_About this task_: Below are the records. Retype exactly the lines between the lines holding "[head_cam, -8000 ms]" and "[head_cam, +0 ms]", inclusive.

_Records to process_:
•••••
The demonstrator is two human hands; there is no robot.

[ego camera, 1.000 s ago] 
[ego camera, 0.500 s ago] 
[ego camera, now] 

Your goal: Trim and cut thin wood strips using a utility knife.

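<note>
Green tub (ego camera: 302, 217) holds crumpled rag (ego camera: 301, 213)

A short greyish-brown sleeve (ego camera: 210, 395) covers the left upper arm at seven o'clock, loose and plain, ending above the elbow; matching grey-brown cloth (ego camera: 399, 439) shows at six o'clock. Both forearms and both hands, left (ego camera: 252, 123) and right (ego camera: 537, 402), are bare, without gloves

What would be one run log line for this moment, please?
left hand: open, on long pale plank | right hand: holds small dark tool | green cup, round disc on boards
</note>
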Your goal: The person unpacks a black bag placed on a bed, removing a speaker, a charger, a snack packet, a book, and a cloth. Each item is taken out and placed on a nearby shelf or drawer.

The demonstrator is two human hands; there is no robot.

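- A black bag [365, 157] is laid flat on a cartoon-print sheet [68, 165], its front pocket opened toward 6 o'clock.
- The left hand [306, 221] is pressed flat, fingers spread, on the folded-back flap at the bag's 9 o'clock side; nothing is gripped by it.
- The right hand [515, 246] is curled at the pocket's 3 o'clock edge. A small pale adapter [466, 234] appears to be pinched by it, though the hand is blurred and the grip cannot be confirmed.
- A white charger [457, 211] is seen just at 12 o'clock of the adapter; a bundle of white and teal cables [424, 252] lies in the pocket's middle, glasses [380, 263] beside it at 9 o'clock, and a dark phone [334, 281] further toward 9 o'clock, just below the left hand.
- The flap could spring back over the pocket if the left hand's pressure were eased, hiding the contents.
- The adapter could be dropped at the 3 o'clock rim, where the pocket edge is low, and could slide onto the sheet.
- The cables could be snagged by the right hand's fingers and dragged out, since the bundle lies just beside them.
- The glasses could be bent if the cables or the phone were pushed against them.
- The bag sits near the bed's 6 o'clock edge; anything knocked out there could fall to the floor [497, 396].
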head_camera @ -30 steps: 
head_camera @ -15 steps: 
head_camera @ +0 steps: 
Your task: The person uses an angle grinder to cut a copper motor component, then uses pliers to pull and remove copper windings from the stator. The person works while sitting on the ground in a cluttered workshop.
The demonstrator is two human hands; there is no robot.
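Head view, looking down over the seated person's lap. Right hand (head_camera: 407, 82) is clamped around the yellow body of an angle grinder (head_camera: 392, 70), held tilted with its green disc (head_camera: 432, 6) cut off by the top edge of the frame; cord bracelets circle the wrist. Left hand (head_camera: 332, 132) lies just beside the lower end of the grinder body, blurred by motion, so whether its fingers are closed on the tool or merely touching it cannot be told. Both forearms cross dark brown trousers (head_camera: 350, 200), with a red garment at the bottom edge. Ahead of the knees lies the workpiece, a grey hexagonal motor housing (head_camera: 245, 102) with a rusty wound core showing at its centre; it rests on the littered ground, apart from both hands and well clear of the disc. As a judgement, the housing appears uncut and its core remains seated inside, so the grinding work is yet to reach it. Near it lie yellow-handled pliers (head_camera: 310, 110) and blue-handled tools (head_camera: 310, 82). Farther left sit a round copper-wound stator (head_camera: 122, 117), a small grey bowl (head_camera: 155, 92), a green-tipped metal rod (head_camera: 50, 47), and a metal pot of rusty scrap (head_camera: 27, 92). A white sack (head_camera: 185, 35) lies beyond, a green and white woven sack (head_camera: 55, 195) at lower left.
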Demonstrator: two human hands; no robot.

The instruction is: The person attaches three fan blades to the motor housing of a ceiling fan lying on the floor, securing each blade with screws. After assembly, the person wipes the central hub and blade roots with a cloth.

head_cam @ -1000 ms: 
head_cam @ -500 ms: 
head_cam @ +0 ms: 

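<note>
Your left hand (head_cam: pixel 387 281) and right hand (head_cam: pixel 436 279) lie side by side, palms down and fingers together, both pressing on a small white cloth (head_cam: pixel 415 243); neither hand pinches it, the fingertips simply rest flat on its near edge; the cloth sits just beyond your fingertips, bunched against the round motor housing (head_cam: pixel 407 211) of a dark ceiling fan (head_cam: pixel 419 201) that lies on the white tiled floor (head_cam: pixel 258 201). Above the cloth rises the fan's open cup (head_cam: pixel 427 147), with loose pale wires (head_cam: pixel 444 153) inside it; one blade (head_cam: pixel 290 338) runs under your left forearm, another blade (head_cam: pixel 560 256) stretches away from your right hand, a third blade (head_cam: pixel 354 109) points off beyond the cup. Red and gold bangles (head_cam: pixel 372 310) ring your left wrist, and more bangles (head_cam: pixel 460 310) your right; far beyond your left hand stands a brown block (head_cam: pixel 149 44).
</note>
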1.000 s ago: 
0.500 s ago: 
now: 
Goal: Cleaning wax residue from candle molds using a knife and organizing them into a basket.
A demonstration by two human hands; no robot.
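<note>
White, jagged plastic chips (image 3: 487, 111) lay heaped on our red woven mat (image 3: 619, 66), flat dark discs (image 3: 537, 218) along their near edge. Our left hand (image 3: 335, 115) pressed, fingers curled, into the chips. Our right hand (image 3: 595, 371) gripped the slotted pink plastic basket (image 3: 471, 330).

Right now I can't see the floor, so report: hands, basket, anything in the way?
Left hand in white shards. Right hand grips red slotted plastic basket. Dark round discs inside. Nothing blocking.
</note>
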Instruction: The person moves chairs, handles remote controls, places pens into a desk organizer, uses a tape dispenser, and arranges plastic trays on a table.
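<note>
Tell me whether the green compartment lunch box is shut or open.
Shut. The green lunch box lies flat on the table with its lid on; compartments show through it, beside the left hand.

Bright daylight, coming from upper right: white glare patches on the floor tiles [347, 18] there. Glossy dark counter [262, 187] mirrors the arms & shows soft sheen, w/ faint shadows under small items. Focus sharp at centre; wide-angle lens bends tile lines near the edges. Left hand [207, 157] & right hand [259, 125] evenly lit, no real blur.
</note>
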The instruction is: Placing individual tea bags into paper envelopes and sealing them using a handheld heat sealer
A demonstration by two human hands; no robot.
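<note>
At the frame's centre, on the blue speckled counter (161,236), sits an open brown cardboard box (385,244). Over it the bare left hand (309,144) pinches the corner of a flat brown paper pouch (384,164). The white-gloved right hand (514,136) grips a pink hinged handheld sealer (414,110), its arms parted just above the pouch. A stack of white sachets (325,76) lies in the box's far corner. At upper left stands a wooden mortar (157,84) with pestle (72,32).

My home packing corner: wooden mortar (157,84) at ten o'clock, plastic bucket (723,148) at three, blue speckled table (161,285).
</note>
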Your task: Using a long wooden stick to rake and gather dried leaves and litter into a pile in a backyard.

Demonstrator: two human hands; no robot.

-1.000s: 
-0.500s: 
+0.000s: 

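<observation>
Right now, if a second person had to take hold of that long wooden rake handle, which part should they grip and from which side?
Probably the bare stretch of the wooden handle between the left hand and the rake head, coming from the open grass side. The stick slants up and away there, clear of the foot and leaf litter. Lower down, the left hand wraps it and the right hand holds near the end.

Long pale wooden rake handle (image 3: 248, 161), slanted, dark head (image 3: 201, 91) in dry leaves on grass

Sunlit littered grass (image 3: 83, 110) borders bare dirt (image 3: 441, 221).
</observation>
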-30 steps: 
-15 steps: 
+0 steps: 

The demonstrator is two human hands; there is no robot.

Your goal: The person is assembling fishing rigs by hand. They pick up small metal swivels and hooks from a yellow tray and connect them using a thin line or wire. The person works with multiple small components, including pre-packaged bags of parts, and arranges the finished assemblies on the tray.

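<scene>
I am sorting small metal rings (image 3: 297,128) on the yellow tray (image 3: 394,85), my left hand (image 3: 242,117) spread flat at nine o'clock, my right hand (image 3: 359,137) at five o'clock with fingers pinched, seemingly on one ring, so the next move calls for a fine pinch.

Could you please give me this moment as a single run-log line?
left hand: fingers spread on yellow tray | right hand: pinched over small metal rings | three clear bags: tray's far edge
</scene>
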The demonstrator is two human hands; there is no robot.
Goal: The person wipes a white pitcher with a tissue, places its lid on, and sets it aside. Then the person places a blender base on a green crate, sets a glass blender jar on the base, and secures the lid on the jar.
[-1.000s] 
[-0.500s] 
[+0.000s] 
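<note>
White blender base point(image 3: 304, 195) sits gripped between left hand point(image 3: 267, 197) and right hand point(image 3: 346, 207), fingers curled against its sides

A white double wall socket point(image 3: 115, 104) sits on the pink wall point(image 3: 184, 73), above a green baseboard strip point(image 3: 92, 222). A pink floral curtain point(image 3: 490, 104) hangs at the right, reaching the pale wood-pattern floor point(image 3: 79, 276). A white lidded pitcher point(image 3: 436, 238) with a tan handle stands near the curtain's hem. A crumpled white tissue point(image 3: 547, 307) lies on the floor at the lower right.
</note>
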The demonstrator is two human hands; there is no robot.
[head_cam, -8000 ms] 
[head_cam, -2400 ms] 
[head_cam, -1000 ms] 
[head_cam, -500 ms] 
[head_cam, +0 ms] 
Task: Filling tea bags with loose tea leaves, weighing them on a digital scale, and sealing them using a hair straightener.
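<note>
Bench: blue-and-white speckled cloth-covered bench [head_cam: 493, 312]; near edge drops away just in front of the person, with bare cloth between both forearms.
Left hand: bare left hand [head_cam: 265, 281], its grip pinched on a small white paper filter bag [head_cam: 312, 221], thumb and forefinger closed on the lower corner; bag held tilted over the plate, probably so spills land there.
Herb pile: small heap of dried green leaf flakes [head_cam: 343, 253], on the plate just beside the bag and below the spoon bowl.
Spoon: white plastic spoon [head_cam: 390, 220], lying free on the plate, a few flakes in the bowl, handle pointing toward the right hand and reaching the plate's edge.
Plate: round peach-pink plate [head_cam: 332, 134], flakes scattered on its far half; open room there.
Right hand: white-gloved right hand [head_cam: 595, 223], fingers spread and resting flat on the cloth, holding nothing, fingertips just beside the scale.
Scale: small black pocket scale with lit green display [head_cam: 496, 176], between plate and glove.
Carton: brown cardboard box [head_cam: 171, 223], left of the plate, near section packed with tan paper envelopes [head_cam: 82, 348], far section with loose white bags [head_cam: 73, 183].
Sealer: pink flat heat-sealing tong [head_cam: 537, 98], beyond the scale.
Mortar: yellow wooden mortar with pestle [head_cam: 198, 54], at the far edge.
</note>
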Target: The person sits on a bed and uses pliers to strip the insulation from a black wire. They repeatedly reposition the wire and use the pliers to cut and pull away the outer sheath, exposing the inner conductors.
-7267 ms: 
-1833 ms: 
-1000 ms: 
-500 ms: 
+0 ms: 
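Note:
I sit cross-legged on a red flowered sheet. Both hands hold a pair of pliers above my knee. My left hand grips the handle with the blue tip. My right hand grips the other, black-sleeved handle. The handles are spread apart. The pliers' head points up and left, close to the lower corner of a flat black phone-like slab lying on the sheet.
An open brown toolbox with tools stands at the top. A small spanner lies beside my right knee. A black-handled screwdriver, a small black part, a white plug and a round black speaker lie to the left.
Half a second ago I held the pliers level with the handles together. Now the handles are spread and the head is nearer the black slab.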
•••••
_Finished exercise_:
[head_cam, -8000 ms] 
[head_cam, -2400 ms] 
[head_cam, -1000 ms] 
[head_cam, -500 ms] 
[head_cam, +0 ms] 

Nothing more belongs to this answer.